Eli Lequime (1811–1898) was born in France and began traveling the world in 1825 at the age of fourteen. He arrived in San Francisco in 1852 for the gold rush but soon gave up. Eli returned to France and fought in the Crimean War. He returned to San Francisco by 1856 and with his new wife, Marie Louise (née Altabagoethe) he caught a boat to Victoria, British Columbia. From there, the family caught a boat to the mainland. he had two children, Bernard and Gaston. The family panned for gold at Rock Creek which is west of Osoyoos. During Eli's time at Rock Creek, his son Gaston fell into a miner's sluice box and drowned at two years of age. Eli, Marie Louise and Bernard headed for the Cariboo with the hopes of striking it rich. On their way, Marie Louise gave birth to another son, who they named Gaston. Father Pandosy met the family on the trail and convinced them to come to Okanagan Mission with him. In 1861, Eli registered a land claim northeast of the Mission.

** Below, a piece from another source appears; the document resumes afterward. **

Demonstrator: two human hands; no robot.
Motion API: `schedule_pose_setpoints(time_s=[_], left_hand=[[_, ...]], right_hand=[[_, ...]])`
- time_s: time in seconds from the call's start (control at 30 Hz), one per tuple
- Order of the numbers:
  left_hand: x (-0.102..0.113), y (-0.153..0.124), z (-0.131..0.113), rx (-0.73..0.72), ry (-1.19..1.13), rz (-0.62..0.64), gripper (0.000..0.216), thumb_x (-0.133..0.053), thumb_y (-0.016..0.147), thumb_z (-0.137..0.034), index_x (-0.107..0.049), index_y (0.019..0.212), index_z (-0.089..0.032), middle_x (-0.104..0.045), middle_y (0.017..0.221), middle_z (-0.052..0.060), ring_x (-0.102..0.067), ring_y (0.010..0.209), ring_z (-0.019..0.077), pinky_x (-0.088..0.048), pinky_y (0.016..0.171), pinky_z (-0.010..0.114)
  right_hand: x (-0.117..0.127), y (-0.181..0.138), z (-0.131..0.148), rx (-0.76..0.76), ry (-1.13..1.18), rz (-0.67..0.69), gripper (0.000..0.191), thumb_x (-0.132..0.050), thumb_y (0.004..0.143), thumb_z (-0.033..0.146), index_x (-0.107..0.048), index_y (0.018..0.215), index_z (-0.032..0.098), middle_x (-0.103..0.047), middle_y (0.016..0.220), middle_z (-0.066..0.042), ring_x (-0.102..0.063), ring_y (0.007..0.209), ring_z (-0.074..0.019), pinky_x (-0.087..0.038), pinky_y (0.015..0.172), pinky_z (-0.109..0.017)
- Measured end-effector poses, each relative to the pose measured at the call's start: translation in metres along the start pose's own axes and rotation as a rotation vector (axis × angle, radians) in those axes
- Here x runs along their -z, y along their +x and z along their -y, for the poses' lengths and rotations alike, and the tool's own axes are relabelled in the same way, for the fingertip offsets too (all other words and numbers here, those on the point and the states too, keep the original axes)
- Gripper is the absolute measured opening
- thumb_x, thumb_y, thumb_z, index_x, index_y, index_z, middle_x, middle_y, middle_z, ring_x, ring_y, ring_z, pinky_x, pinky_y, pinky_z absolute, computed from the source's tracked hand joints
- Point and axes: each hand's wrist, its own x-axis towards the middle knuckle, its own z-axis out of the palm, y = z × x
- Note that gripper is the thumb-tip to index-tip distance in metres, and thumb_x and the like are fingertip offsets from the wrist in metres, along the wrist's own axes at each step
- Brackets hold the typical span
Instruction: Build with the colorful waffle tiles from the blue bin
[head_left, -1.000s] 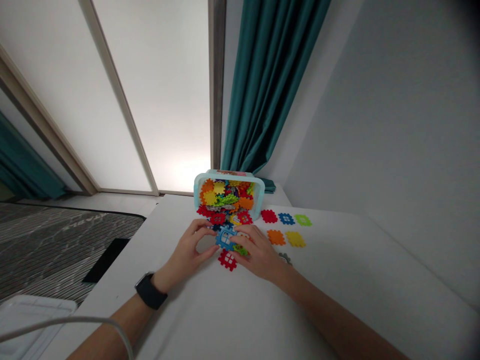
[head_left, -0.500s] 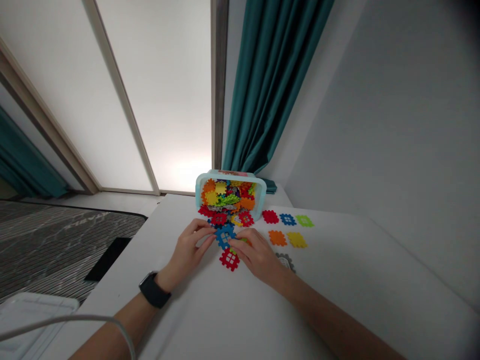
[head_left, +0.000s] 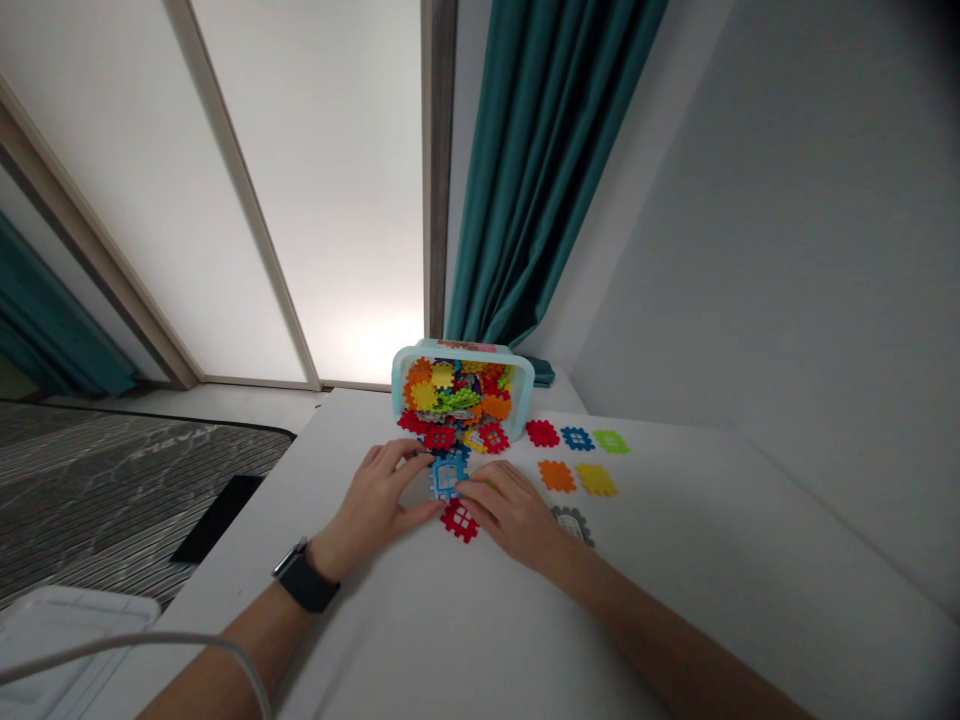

Eli built a log home and a trading post on his new property. His store soon became the social and business hub of the area. Eli and Marie Louise had two more children at the Mission, Aminade (1866) and Leon (1870). The Lequime family had over 1,300 heads of cattle and had more than two thousand acres of land. Eli lived in the Mission Valley for twenty-seven years. When he was seventy, Eli decided to move back to San Francisco. By 1888 Eli was in San Francisco with his daughter, Aminade and his niece, Dorothy. Marie Louise would join him a couple years later. In 1905, Eli Lequime's homestead was added to the K.L.O. company for $12,000.00.